Data centers are a crucial component of modern IT infrastructure. Whether companies build their own facilities, colocate with a third-party data center, or use a public cloud provider for their data needs, virtually every business relies upon data centers to provide the foundation of today’s increasingly interconnected global economy. And with more and more data being generated and consumed each year, data centers aren’t going anywhere soon.
It may seem odd, then, that one of the biggest developments in the industry over the last decade has been the trend toward data center consolidation. Much of this trend is driven by technological change. Server virtualization and innovations in data center storage technology have made it possible to do more with less, rendering many facilities all but obsolete. As organizations reconsider their data consolidation needs, they’ve made efforts to reduce their environmental and infrastructure footprints as part of a comprehensive data center consolidation strategy even as they greatly expand their ability to handle data and deliver services.
Much of the data center consolidation that’s taken place over the last decade was driven by efforts to save costs. Operating a data center is expensive, but modernizing an outdated facility with the very latest in power and cooling capabilities can incur even higher costs. When the federal government announced plans to eliminate redundant data centers in 2010, the data consolidation movement was already well underway in the private sector. The government plans to shut down over 5,000 facilities by the end of 2019, and data center consolidation planning has already saved as much as $2.8 billion in operating costs between 2011 and 2015 alone.
Server virtualization, higher density deployments, and innovations in data center storage have made it easier than ever to consolidate data operations into fewer facilities. That means less physical infrastructure to maintain, even when the data center consolidation movement has led to the construction of massive hyperscale data centers. While these behemoths are expensive to build and maintain, they are also extremely efficient and designed to be as environmentally friendly as possible.
The security benefits to a data center consolidation strategy are twofold. On the one hand, reducing the number of data centers also reduces the number of access points in a network. Considering that a sizable percentage of service outages can be traced back to human error, having fewer places where critical systems are exposed to regular human contact reduces the risk of an outage. With fewer data centers spread across a large area, there’s also less chance of natural disasters causing damage to local facility.
On the other hand, many of the facilities targeted as part of data center consolidation planning are older facilities with legacy infrastructure and outdated security systems.
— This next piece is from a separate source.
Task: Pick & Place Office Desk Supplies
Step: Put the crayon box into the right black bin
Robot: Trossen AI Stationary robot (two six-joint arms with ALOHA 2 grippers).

This made them an ideal target for cyberattacks. Data center consolidation eliminates these potential attack vectors, making networks less vulnerable. With fewer physical facilities, it’s easier to ensure that their data center security protocols are up to date and that they’re replacing outdated equipment more promptly.
In today’s global economy, even smaller organizations are doing business all over the world. Managing data and IT resources scattered across multiple systems and storage facilities, however, is no easy task. By locating their critical assets in a few centralized, easily accessed locations through an effective data center consolidation strategy, companies can gain much more direct control over their operations and reduce uncertainty. For industries with strict compliance regulations, maintaining direct control over data is essential. Data center consolidation planning helps to place that data in secure locations where it can be easily monitored and audited helps to provide that control.
Data center consolidation also makes it easier to establish uniform practices surrounding the handling of data and applications. Outdated legacy systems can make it difficult to fully integrate a company’s IT network into a single, cohesive environment. Simply doing away with these older systems allows companies to design purpose-built solutions that address their specific data center storage needs. The time they no longer dedicate to creating workarounds and linkages to connect sprawling infrastructure can instead be spent on developing more secure, better-performing networks in a more consolidated environment.
Speed and adaptability are increasingly the most important qualities of any successful business. With data and applications scattered across facilities with outdated infrastructure, many organizations face significant productivity hurdles and have a hard time reacting quickly to capitalize on opportunities. The greater control that comes from data center consolidation makes it easier to make quick decisions and implement solutions.
A data center consolidation strategy involving a multi-tenant environment also offers tremendous flexibility in terms of connectivity and service provider options. These centralized marketplaces help to drive down costs, allowing companies to choose the best vendors and providers for their specific needs. With so many options and access to customers readily available, making quick changes is easier than ever before. With an effective data consolidation strategy, companies are no longer forced to make decisions based on the limitations of their own infrastructure, allowing them to instead do what’s best for their future success.
The overall trend of data center consolidation appears set to continue in the coming years. Even if an organization doesn’t have facilities of its own, it should develop a clear data center consolidation strategy that allows it to take advantage of the industry’s consolidation trend. Taking steps to reduce their overall IT footprint can put companies on the path to compete more effectively both today and in the future.